TASK STATEMENT:
From the first line to the last, repeat the data below exactly.

Segment Open

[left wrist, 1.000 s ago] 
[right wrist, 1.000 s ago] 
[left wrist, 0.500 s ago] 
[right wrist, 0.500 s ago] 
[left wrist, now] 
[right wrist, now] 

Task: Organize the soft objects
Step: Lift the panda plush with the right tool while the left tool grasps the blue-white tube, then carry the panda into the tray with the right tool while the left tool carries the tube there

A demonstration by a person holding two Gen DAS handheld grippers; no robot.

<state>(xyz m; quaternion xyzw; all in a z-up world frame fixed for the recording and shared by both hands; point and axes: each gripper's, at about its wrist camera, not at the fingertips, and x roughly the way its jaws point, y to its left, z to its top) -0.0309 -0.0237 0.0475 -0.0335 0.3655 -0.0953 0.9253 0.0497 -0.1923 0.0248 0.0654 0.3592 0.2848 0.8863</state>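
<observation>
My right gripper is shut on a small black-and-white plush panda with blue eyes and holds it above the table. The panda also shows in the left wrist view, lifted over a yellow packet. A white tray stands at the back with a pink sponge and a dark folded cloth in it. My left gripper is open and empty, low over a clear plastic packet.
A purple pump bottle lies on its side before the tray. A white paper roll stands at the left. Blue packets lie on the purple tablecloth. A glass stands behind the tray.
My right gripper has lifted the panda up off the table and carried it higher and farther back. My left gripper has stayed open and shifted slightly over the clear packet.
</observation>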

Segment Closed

RESPONSE TO THE EXERCISE:
[left wrist, 1.000 s ago] 
[right wrist, 1.000 s ago] 
[left wrist, 0.500 s ago] 
[right wrist, 0.500 s ago] 
[left wrist, now] 
[right wrist, now] 

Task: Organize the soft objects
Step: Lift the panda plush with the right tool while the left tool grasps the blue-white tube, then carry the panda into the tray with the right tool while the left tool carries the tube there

A demonstration by a person holding two Gen DAS handheld grippers; no robot.

<state>(xyz m; quaternion xyzw; all in a z-up world frame fixed for the recording and shared by both hands; point and axes: each gripper's, at about its wrist camera, not at the fingertips, and x roughly the way its jaws point, y to its left, z to its top) -0.0309 -0.0237 0.0475 -0.0335 0.3655 -0.0953 0.9253 0.0497 -0.1923 0.0248 0.0654 0.3592 0.2848 0.8863</state>
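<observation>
My right gripper is shut on a small black-and-white plush panda with blue eyes and holds it above the table. The panda also shows in the left wrist view, lifted over a yellow packet. A white tray stands at the back with a pink sponge and a dark folded cloth in it. My left gripper is open and empty, low over a clear plastic packet.
A purple pump bottle lies on its side before the tray. A white paper roll stands at the left. Blue packets lie on the purple tablecloth. A glass stands behind the tray.
My right gripper has lifted the panda up off the table and carried it higher and farther back. My left gripper has stayed open and shifted slightly over the clear packet.
</observation>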

Nothing else belongs to the answer.